*Exercise description:*
Looking at the data, count the lines where the word "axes" occurs and answer with only the number.

*Collected data:*
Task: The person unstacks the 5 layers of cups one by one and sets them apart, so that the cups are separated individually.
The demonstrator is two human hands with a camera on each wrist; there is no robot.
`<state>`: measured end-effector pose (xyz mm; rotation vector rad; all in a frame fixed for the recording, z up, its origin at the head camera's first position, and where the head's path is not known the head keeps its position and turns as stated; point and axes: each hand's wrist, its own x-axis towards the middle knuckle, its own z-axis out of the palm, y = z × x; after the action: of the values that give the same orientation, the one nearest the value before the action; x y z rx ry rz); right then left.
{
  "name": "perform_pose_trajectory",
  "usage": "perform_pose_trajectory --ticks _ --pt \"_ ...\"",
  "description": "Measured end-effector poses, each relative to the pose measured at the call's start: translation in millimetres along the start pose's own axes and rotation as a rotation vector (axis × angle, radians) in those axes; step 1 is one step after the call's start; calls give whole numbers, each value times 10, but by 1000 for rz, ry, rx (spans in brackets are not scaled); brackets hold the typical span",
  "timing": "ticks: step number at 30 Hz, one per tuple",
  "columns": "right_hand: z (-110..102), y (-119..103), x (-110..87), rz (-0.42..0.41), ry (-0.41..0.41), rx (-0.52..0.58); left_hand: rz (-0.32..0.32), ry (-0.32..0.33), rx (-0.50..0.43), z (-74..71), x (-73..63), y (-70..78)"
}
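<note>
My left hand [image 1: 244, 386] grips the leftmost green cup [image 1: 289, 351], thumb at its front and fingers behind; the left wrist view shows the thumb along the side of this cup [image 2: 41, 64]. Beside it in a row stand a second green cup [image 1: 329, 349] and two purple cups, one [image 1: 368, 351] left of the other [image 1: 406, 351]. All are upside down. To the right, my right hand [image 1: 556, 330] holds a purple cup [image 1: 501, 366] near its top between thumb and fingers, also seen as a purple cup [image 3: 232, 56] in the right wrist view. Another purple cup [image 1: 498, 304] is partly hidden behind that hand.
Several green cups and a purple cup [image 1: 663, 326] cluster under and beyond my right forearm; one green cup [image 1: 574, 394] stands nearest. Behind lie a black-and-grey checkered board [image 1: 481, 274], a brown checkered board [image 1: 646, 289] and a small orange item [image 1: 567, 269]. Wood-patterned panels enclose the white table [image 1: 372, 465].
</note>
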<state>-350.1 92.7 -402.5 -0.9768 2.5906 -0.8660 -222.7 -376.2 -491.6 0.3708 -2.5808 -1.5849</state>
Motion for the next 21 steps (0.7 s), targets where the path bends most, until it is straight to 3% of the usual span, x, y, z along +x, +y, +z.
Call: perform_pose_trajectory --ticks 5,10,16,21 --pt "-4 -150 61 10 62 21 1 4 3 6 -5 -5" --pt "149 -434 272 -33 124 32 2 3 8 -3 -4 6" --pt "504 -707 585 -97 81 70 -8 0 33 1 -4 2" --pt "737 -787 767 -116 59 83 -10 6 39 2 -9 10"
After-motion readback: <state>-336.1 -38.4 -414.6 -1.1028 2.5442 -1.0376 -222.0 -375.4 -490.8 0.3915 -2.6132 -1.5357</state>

*Result for this exercise:*
2